Exercise instructions ▸ Print out all the records, word for word.

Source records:
=== Section Start ===

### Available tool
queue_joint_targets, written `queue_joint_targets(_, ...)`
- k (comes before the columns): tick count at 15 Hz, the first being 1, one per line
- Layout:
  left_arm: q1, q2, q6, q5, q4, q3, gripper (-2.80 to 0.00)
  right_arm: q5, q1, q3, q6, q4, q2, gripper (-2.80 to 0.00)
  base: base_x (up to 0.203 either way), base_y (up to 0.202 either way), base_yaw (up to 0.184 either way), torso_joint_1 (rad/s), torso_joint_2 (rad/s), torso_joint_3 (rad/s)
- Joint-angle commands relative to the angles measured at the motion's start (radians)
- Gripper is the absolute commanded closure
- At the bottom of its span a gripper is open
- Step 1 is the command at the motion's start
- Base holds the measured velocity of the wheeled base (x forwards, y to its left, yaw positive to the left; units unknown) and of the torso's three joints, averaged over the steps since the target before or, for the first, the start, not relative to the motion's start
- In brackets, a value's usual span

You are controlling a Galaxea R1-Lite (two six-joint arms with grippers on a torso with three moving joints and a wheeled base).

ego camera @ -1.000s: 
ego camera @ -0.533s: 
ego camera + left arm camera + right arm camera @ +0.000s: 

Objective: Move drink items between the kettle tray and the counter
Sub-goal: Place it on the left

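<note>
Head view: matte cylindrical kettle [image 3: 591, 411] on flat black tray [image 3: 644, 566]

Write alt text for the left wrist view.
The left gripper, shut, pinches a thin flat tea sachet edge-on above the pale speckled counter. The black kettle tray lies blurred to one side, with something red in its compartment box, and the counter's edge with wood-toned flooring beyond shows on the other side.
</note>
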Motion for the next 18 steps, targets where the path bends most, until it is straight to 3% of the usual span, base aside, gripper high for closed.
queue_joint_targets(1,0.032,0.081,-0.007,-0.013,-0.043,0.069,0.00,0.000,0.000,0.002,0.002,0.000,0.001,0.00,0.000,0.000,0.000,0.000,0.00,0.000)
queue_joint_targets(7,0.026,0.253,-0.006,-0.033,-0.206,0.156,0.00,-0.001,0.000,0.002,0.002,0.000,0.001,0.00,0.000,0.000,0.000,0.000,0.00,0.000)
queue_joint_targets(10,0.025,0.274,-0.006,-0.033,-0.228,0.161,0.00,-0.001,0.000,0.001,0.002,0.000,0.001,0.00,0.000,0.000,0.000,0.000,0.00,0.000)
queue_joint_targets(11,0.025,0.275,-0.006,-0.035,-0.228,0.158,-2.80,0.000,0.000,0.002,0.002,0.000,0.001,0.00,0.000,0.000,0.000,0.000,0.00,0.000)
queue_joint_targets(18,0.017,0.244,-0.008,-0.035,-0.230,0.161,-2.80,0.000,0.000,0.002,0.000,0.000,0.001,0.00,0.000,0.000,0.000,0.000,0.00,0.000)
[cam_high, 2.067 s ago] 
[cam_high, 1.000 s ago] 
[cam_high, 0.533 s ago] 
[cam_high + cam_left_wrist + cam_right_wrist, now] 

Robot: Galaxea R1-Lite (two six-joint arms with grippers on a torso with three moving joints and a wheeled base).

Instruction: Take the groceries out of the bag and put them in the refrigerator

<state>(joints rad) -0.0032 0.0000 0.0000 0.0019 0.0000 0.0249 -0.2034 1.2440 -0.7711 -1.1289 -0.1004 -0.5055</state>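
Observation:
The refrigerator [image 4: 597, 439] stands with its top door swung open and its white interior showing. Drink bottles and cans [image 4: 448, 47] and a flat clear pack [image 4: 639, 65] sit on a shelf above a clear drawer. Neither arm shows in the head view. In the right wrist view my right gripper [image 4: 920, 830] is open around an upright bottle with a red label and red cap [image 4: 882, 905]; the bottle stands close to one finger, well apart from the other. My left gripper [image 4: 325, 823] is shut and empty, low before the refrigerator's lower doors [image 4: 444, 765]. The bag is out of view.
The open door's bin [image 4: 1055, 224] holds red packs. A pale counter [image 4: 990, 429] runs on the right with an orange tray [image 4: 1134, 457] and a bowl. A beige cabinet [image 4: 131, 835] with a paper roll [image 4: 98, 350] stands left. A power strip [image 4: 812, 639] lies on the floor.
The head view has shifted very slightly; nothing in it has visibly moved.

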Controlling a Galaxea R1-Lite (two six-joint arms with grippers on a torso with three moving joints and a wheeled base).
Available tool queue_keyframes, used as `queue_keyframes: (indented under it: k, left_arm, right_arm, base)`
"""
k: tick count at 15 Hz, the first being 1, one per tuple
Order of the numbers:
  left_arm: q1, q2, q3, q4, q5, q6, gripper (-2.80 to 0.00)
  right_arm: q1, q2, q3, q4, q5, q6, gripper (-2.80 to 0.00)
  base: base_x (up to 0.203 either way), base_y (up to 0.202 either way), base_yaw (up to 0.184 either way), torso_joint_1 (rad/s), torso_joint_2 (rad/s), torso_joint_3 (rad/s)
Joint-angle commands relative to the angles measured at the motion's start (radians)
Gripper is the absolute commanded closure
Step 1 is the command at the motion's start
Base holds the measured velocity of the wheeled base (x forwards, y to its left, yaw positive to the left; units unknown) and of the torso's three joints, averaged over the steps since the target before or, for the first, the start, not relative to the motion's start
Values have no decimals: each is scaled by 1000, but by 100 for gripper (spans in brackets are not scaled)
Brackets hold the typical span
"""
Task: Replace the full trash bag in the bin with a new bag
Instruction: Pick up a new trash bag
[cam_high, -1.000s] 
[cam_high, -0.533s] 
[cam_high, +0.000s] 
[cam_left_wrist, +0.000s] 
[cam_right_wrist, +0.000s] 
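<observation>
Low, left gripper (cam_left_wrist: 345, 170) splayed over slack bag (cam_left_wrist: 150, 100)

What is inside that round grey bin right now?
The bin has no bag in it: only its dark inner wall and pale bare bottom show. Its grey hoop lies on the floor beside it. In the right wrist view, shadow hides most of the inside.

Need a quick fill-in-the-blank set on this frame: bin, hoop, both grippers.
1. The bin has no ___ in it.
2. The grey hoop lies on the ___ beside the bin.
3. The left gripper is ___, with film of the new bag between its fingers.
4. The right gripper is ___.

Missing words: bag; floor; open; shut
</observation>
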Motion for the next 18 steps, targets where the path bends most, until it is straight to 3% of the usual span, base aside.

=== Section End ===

Reply ▸
### Available tool
queue_joint_targets, written `queue_joint_targets(_, ...)`
- k (comes before the columns): tick count at 15 Hz, the first being 1, one per line
- Layout:
  left_arm: q1, q2, q6, q5, q4, q3, gripper (-2.80 to 0.00)
  right_arm: q5, q1, q3, q6, q4, q2, gripper (-2.80 to 0.00)
  base: base_x (up to 0.203 either way), base_y (up to 0.202 either way), base_yaw (up to 0.184 either way), torso_joint_1 (rad/s), torso_joint_2 (rad/s), torso_joint_3 (rad/s)
- Joint-angle commands relative to the angles measured at the motion's start (radians)
- Gripper is the absolute commanded closure
- At the bottom of its span a gripper is open
- Step 1 is the command at the motion's start
- Base holds the measured velocity of the wheeled base (x forwards, y to its left, yaw positive to the left; units unknown) and of the torso's three joints, averaged over the steps since the target before or, for the first, the start, not relative to the motion's start
- In brackets, a value's usual span

You are controlling a Galaxea R1-Lite (two six-joint arms with grippers on a torso with three moving joints and a wheeled base).

ego camera @ -1.000s: 
ego camera @ -0.533s: 
ego camera + left arm camera + right arm camera @ +0.000s: 

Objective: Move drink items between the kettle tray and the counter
Sub-goal: Place it on the left

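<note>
Head view: matte cylindrical kettle [image 3: 591, 411] on flat black tray [image 3: 644, 566]

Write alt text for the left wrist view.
The left gripper, shut, pinches a thin flat tea sachet edge-on above the pale speckled counter. The black kettle tray lies blurred to one side, with something red in its compartment box, and the counter's edge with wood-toned flooring beyond shows on the other side.
</note>
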Motion for the next 18 steps, targets where the path bends most, until it is straight to 3% of the usual span, base aside, gripper high for closed.
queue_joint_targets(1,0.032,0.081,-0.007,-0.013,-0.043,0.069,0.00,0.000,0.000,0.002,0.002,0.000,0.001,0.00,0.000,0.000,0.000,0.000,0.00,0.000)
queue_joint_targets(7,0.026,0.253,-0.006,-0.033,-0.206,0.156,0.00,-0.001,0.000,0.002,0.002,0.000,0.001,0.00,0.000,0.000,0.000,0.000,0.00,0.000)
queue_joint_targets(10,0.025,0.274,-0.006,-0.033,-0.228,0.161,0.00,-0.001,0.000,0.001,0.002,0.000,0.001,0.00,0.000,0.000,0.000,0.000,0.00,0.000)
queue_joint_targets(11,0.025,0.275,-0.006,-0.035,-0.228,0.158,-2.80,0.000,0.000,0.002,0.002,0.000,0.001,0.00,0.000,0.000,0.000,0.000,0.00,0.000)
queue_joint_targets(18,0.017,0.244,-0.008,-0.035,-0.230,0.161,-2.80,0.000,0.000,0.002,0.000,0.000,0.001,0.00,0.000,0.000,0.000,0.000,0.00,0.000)
[cam_high, 2.067 s ago] 
[cam_high, 1.000 s ago] 
[cam_high, 0.533 s ago] 
[cam_high + cam_left_wrist + cam_right_wrist, now] 

Robot: Galaxea R1-Lite (two six-joint arms with grippers on a torso with three moving joints and a wheeled base).

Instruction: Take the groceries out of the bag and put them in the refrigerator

<state>(joints rad) -0.0032 0.0000 0.0000 0.0019 0.0000 0.0249 -0.2034 1.2440 -0.7711 -1.1289 -0.1004 -0.5055</state>
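Observation:
The refrigerator [image 4: 597, 439] stands with its top door swung open and its white interior showing. Drink bottles and cans [image 4: 448, 47] and a flat clear pack [image 4: 639, 65] sit on a shelf above a clear drawer. Neither arm shows in the head view. In the right wrist view my right gripper [image 4: 920, 830] is open around an upright bottle with a red label and red cap [image 4: 882, 905]; the bottle stands close to one finger, well apart from the other. My left gripper [image 4: 325, 823] is shut and empty, low before the refrigerator's lower doors [image 4: 444, 765]. The bag is out of view.
The open door's bin [image 4: 1055, 224] holds red packs. A pale counter [image 4: 990, 429] runs on the right with an orange tray [image 4: 1134, 457] and a bowl. A beige cabinet [image 4: 131, 835] with a paper roll [image 4: 98, 350] stands left. A power strip [image 4: 812, 639] lies on the floor.
The head view has shifted very slightly; nothing in it has visibly moved.
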
Controlling a Galaxea R1-Lite (two six-joint arms with grippers on a torso with three moving joints and a wheeled base).
Available tool queue_keyframes, used as `queue_keyframes: (indented under it: k, left_arm, right_arm, base)`
"""
k: tick count at 15 Hz, the first being 1, one per tuple
Order of the numbers:
  left_arm: q1, q2, q3, q4, q5, q6, gripper (-2.80 to 0.00)
  right_arm: q1, q2, q3, q4, q5, q6, gripper (-2.80 to 0.00)
  base: base_x (up to 0.203 either way), base_y (up to 0.202 either way), base_yaw (up to 0.184 either way), torso_joint_1 (rad/s), torso_joint_2 (rad/s), torso_joint_3 (rad/s)
Joint-angle commands relative to the angles measured at the motion's start (radians)
Gripper is the absolute commanded closure
Step 1 is the command at the motion's start
Base holds the measured velocity of the wheeled base (x forwards, y to its left, yaw positive to the left; units unknown) and of the torso's three joints, averaged over the steps since the target before or, for the first, the start, not relative to the motion's start
Values have no decimals: each is scaled by 1000, but by 100 for gripper (spans in brackets are not scaled)
Brackets hold the typical span
"""
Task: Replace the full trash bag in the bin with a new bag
Instruction: Pick up a new trash bag
[cam_high, -1.000s] 
[cam_high, -0.533s] 
[cam_high, +0.000s] 
[cam_left_wrist, +0.000s] 
[cam_right_wrist, +0.000s] 
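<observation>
Low, left gripper (cam_left_wrist: 345, 170) splayed over slack bag (cam_left_wrist: 150, 100)

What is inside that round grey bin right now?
The bin has no bag in it: only its dark inner wall and pale bare bottom show. Its grey hoop lies on the floor beside it. In the right wrist view, shadow hides most of the inside.

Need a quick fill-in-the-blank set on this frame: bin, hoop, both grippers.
1. The bin has no ___ in it.
2. The grey hoop lies on the ___ beside the bin.
3. The left gripper is ___, with film of the new bag between its fingers.
4. The right gripper is ___.

Missing words: bag; floor; open; shut
</observation>
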Motion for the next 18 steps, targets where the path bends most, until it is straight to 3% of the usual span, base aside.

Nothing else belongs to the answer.